• Task details:
Take every line from the listing below that includes "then" and copy it.

• Material for this task:
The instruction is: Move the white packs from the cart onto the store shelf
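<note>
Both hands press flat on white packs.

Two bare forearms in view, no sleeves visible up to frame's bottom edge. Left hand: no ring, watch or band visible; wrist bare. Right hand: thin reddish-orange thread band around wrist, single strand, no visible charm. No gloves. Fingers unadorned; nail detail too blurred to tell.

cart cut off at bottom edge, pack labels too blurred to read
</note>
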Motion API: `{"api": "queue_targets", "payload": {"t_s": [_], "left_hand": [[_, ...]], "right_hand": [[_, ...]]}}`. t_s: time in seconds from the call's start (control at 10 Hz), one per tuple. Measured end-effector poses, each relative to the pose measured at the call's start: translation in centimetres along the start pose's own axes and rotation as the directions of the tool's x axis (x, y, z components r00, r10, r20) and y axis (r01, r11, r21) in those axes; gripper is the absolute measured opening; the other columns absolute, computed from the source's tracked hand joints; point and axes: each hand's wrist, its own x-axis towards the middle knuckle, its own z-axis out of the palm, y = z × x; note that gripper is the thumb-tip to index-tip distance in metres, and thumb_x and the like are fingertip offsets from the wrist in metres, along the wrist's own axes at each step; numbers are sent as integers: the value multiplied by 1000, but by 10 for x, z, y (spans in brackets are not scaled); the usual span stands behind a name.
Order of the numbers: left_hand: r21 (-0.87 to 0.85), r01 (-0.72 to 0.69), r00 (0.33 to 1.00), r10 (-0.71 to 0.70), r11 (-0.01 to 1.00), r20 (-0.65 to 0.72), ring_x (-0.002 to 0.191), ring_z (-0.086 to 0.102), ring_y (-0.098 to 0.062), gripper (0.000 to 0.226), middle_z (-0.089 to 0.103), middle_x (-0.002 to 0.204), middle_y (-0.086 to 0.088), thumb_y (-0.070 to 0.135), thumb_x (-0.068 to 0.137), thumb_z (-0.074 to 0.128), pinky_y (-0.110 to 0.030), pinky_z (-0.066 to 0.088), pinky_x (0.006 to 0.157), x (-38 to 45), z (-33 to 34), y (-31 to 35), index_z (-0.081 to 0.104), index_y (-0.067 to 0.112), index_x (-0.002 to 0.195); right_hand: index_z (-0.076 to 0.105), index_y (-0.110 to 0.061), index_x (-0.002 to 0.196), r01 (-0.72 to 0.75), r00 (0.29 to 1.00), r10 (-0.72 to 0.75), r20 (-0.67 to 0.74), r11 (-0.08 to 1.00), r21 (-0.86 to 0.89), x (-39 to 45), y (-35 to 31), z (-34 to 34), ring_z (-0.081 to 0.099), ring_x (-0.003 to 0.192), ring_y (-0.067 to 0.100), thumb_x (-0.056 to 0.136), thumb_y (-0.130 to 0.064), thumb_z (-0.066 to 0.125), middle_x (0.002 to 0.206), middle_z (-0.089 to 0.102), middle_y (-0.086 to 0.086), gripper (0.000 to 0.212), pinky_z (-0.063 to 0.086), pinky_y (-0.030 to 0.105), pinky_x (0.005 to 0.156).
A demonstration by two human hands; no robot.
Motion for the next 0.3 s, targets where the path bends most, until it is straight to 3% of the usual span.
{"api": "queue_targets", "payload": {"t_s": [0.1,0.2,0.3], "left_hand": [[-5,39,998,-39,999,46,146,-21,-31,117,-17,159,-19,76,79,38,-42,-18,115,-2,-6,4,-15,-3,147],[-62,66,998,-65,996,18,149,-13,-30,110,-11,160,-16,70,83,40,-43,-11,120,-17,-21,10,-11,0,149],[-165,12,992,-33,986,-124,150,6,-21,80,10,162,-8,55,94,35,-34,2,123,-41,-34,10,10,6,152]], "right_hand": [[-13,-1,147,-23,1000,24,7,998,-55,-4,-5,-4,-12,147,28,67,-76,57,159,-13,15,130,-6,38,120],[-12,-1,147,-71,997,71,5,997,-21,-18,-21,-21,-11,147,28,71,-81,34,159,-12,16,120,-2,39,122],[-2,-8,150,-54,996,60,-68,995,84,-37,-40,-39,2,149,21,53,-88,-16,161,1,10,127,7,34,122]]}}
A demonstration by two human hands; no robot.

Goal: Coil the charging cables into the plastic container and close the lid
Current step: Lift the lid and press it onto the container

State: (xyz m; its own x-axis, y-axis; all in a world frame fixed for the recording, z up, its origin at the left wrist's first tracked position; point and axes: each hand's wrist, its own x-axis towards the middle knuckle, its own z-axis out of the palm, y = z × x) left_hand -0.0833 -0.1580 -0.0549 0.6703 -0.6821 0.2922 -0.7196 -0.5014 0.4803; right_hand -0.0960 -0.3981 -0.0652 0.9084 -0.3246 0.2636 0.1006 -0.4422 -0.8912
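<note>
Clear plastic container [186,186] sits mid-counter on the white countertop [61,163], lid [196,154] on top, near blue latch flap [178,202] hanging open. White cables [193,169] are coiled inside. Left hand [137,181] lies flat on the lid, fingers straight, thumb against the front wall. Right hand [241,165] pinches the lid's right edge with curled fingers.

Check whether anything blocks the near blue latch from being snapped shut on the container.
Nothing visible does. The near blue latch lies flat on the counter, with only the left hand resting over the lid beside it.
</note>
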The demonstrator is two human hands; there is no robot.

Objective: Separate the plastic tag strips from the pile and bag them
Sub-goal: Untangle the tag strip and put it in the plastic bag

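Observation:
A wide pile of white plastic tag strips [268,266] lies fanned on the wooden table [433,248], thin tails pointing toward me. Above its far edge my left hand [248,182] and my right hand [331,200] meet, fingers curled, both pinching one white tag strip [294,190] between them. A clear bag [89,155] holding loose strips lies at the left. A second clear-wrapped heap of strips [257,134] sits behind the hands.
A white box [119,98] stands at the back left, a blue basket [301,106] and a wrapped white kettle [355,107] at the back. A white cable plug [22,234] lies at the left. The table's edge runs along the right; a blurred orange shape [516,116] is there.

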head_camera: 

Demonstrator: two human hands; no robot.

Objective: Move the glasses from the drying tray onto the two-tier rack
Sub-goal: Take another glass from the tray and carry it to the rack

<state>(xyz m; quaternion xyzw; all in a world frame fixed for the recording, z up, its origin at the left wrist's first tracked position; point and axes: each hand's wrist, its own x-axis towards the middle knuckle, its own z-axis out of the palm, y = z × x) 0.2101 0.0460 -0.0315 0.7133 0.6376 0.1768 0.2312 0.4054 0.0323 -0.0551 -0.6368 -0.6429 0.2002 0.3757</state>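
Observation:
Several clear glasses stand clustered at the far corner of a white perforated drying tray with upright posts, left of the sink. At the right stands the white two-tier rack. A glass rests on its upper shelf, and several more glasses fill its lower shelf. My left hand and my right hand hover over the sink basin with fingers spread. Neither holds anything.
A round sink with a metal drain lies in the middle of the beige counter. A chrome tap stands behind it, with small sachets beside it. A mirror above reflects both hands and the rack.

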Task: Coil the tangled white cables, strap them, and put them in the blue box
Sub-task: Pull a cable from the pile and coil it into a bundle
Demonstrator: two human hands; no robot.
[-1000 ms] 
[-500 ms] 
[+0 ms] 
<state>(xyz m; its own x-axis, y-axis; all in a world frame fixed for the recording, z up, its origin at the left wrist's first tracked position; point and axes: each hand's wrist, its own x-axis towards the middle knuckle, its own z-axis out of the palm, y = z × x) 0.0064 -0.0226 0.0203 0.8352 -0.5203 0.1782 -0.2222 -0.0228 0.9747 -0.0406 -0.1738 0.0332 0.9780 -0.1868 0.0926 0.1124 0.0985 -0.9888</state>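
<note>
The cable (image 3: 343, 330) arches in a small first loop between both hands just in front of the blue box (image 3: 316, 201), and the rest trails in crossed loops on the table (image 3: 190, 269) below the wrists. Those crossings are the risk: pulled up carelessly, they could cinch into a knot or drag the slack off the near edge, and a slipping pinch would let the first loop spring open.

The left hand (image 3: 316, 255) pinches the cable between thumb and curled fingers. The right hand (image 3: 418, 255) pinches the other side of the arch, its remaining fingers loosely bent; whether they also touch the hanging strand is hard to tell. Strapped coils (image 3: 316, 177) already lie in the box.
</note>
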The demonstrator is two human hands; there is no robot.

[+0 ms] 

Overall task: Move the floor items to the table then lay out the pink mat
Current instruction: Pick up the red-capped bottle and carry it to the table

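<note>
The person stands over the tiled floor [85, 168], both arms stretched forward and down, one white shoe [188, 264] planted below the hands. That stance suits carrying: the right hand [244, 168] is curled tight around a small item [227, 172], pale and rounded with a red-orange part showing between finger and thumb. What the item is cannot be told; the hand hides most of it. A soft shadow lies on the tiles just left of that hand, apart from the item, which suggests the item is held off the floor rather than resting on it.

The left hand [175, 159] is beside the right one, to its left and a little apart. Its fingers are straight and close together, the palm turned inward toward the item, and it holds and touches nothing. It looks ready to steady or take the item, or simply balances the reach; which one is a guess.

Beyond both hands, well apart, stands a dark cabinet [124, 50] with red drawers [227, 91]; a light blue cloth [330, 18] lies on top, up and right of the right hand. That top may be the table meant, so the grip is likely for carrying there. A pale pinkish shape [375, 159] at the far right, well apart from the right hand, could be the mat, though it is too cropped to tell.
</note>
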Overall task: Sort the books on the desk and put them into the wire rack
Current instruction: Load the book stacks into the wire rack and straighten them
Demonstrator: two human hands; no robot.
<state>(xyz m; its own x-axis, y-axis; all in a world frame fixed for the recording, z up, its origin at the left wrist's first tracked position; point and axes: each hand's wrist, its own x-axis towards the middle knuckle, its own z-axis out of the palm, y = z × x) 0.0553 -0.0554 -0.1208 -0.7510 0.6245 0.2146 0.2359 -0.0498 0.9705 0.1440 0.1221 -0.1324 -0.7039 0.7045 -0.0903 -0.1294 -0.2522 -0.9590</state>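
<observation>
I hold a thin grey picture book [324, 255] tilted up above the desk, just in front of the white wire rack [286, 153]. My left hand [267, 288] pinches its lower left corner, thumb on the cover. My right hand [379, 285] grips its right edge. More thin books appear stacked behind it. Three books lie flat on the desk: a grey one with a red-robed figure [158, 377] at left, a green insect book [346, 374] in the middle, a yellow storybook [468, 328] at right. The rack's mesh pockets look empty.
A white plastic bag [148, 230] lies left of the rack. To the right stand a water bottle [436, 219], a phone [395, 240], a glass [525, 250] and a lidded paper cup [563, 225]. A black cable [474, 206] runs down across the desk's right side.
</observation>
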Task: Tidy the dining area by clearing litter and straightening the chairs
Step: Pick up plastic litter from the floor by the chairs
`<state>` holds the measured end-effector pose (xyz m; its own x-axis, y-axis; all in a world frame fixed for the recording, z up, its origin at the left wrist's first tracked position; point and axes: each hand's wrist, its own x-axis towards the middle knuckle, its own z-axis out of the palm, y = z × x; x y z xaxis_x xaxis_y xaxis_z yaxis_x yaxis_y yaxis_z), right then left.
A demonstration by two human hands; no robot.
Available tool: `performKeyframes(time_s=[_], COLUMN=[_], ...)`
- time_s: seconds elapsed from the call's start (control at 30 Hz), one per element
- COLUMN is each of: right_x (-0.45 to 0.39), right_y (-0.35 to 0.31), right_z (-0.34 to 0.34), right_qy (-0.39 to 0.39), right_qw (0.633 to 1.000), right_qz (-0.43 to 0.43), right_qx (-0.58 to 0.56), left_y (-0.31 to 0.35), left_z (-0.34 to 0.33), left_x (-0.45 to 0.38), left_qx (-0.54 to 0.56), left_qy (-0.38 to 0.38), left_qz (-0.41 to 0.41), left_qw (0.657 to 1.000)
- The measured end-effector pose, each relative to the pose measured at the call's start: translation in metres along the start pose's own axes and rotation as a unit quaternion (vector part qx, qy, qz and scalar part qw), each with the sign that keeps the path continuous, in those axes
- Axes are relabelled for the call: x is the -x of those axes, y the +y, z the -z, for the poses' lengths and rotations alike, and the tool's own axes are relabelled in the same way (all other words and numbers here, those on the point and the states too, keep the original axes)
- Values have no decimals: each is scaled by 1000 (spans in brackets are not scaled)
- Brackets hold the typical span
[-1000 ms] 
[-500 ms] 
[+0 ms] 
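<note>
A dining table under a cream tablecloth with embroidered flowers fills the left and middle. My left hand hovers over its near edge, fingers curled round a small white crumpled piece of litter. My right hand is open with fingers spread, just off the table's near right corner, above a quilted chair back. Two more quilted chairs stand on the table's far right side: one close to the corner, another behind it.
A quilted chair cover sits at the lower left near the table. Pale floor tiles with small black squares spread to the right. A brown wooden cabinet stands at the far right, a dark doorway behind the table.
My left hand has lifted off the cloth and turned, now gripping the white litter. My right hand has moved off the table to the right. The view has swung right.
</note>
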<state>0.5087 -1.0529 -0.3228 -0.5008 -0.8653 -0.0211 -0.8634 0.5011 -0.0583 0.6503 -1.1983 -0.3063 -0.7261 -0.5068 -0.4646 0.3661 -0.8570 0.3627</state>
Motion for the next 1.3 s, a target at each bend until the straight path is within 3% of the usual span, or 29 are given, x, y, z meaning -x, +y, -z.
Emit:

• Exercise result:
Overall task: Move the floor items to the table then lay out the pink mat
`<state>` holds the measured end-effector pose (xyz m; its own x-axis, y-axis; all in a world frame fixed for the recording, z up, its origin at the left wrist's first tracked position; point and axes: each hand's wrist, its own x-axis towards the middle knuckle, its own z-axis out of the palm, y = z × x; x y z xaxis_x xaxis_y xaxis_z yaxis_x yaxis_y yaxis_z), right then left.

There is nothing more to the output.